As minhas lágrimas regam os sentimentos mais puros e verdadeiros e me fazem renascer a cada nova estação. (Mônica Caetano Gonçalves Maio/2011)
Registro na Biblioteca Nacional nº: 570.118

sexta-feira, 31 de maio de 2013

Azuis

Imagem: Noite estrelada à beira do Reno, 1888, Vincent Van Gogh


Vento que vem,
soprando sonhos em meus pensamentos.
Estes,
que vagueiam entre estrelas,
buscando-te inutilmente,
sem encontrar
o brilho único de teu olhar.

31/05/2013
 

quinta-feira, 30 de maio de 2013

Gênesis



Imagem: Índia do Xingu – Sebastião Salgado – 2007



Sabe-se pequena, quase implume, uma fêmea kaiowá qualquer. Sonha com grandes lobos de olhos de água cristalina refletindo o azul do céu. São eles que aguçam seu espírito, qual sopro na fogueira. Cobre-se com peles de guará e sai na noite profunda. As estrelas guiarão seus passos, seu norte. Seus olhos oblíquos e dissimulados buscam-lhes os rastros. Já é quase madrugada quando aninhada sob os braços da frondosa árvore, adormece exausta.
 
Com os primeiros raios de sol, revigorada pelas águas frescas do riacho guardado pela vegetação margeante, seguiu rumo à planície. Mesmo ao longe, seus ouvidos atentos percebiam sons que sabia não serem da floresta. Mais próxima, soube vozes de uma língua desconhecida. Sua curiosidade menina conduziu-a, até que visse o que pensou ser uma tribo. Um povo muito alvo que não se pintava, mas cobria seus corpos com adereços coloridos.

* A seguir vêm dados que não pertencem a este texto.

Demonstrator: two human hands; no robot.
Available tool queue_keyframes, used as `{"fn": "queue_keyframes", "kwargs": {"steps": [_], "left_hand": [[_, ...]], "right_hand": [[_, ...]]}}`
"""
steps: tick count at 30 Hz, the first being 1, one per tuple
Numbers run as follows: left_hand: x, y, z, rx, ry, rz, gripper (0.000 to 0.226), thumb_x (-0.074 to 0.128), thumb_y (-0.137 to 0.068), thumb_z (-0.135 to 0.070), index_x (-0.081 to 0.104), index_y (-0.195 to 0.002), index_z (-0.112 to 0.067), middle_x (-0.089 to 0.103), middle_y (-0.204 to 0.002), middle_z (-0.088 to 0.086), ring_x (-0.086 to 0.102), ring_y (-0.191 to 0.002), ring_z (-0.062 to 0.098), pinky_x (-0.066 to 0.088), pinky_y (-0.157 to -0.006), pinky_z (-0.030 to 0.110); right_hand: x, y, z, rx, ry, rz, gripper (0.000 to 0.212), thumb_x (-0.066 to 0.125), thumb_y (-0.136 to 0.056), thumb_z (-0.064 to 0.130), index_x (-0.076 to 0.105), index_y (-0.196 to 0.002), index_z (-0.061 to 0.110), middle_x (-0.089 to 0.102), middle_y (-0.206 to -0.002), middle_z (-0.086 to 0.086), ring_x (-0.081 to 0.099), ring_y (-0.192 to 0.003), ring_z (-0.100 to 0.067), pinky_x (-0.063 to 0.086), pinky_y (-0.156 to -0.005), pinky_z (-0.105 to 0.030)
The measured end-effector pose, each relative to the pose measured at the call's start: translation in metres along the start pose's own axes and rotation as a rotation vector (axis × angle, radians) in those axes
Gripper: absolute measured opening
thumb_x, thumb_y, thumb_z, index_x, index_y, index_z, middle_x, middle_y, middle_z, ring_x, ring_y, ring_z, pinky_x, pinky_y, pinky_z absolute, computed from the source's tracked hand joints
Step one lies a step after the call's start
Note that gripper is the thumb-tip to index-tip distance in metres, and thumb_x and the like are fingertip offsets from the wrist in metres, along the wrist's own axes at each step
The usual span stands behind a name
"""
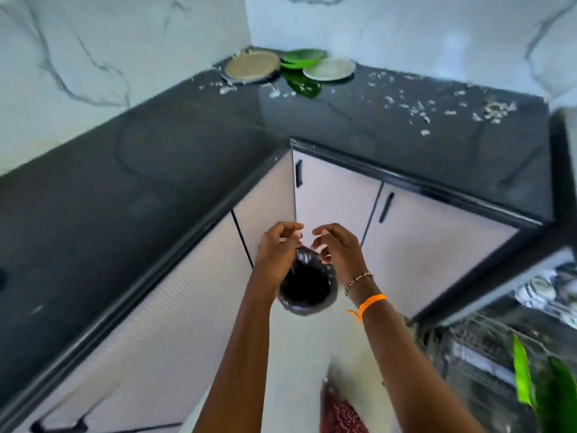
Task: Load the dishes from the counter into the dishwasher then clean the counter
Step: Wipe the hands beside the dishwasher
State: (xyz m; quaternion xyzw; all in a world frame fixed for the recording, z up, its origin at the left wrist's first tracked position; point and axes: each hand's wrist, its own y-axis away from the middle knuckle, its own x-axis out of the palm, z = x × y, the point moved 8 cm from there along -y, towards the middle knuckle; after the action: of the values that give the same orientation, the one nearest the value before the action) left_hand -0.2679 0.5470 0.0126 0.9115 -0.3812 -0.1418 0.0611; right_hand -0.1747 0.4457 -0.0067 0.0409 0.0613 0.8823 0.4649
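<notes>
Blurring hides what both hands (307,250) pinch above the dark bin (307,287).

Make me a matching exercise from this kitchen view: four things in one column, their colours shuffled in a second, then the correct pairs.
Things:
1. Countertop
2. Wristband on the right arm
3. Plate in the corner
4. Bin liner below the hands

Colours:
A. Orange
B. Tan
C. Dark grey
D. Black

Pairs: 1-C, 2-A, 3-B, 4-D
</notes>
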Motion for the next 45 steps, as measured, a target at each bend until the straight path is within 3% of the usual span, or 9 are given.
{"fn": "queue_keyframes", "kwargs": {"steps": [6, 13, 18, 22, 31, 35, 39, 43, 45], "left_hand": [[-0.005, -0.101, -0.038, 0.046, -0.030, 0.004, 0.022, 0.050, -0.091, -0.012, 0.064, -0.092, -0.029, 0.066, -0.103, 0.000, 0.063, -0.094, 0.015, 0.048, -0.089, 0.031], [0.011, -0.236, -0.088, 0.019, 0.010, 0.007, 0.016, 0.049, -0.094, -0.015, 0.059, -0.098, -0.028, 0.062, -0.098, -0.009, 0.060, -0.097, 0.010, 0.049, -0.089, 0.027], [-0.004, -0.313, -0.082, -0.116, 0.106, -0.021, 0.024, 0.049, -0.094, -0.015, 0.055, -0.117, -0.021, 0.060, -0.105, -0.001, 0.059, -0.094, 0.010, 0.051, -0.084, 0.025], [-0.028, -0.390, -0.091, -0.162, 0.189, -0.081, 0.026, 0.051, -0.094, -0.015, 0.054, -0.119, -0.018, 0.060, -0.096, -0.002, 0.058, -0.087, 0.010, 0.050, -0.084, 0.026], [-0.038, -0.520, -0.123, -0.217, 0.301, 0.016, 0.023, 0.046, -0.096, -0.012, 0.052, -0.119, -0.014, 0.060, -0.096, 0.000, 0.059, -0.088, 0.011, 0.049, -0.090, 0.028], [-0.027, -0.550, -0.129, -0.246, 0.312, 0.083, 0.022, 0.047, -0.096, -0.013, 0.053, -0.117, -0.012, 0.060, -0.093, -0.001, 0.058, -0.085, 0.010, 0.048, -0.087, 0.025], [-0.025, -0.566, -0.137, -0.223, 0.312, 0.104, 0.021, 0.045, -0.097, -0.016, 0.055, -0.115, -0.013, 0.062, -0.096, 0.001, 0.060, -0.090, 0.013, 0.048, -0.093, 0.030], [-0.030, -0.578, -0.146, -0.208, 0.326, 0.054, 0.016, 0.043, -0.098, -0.015, 0.058, -0.103, -0.016, 0.060, -0.091, 0.001, 0.058, -0.085, 0.014, 0.048, -0.089, 0.027], [-0.030, -0.587, -0.150, -0.211, 0.318, 0.031, 0.017, 0.042, -0.098, -0.016, 0.058, -0.104, -0.016, 0.060, -0.092, 0.001, 0.058, -0.087, 0.014, 0.048, -0.088, 0.026]], "right_hand": [[0.023, -0.113, 0.037, -0.084, 0.028, 0.018, 0.025, 0.039, -0.090, -0.007, 0.059, -0.082, 0.006, 0.060, -0.065, -0.007, 0.047, -0.041, -0.001, 0.037, -0.043, -0.012], [0.037, -0.267, 0.086, -0.129, 0.100, 0.025, 0.024, 0.038, -0.091, -0.007, 0.059, -0.085, 0.004, 0.058, -0.071, 0.000, 0.054, -0.055, -0.002, 0.042, -0.049, -0.013], [0.062, -0.344, 0.081, -0.034, 0.090, 0.027, 0.027, 0.038, -0.091, -0.007, 0.059, -0.082, 0.006, 0.059, -0.068, -0.003, 0.050, -0.057, -0.011, 0.042, -0.050, -0.014], [0.079, -0.402, 0.078, 0.033, 0.124, 0.001, 0.033, 0.038, -0.090, -0.006, 0.058, -0.076, 0.017, 0.062, -0.069, -0.002, 0.048, -0.050, -0.010, 0.039, -0.046, -0.014], [0.094, -0.502, 0.091, 0.107, 0.083, -0.051, 0.025, 0.037, -0.095, 0.001, 0.058, -0.086, 0.010, 0.061, -0.072, -0.003, 0.049, -0.051, -0.008, 0.042, -0.051, -0.017], [0.085, -0.557, 0.103, 0.158, -0.039, -0.133, 0.019, 0.035, -0.097, 0.008, 0.055, -0.097, 0.007, 0.060, -0.071, -0.004, 0.050, -0.040, -0.002, 0.044, -0.048, -0.015], [0.073, -0.631, 0.111, 0.288, -0.297, -0.202, 0.013, 0.030, -0.099, 0.009, 0.042, -0.103, 0.010, 0.061, -0.064, -0.006, 0.052, -0.031, -0.008, 0.045, -0.039, -0.016], [0.064, -0.686, 0.106, 0.365, -0.365, -0.223, 0.022, 0.036, -0.100, 0.027, 0.045, -0.108, 0.008, 0.059, -0.078, -0.002, 0.059, -0.063, -0.018, 0.051, -0.058, -0.028], [0.061, -0.706, 0.104, 0.407, -0.380, -0.213, 0.026, 0.042, -0.097, 0.033, 0.048, -0.101, 0.008, 0.062, -0.076, -0.003, 0.058, -0.065, -0.018, 0.051, -0.055, -0.029]]}}
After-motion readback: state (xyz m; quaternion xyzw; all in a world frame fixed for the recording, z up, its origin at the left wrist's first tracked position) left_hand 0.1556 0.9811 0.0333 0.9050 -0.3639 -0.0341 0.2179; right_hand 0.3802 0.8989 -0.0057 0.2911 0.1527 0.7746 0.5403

É somente uma cena criada através de fotografias de Sebastião Salgado, revisitadas a propósito de sua mais recente exposição, Gênesis, que já pode ser apreciada no Museu do Meio Ambiente. Alguns entre os 245 trabalhos estão expostos na área externa, ambientados à exuberância do Jardim Botânico, no Rio de Janeiro. É sem dúvida um dos grandes expoentes da fotografia contemporânea, reconhecido mundialmente. Impressiona-me o foco de suas lentes em flagrantes da vida, muitas vezes denúncias que prescindem das palavras, de realidades humanas artisticamente mostradas.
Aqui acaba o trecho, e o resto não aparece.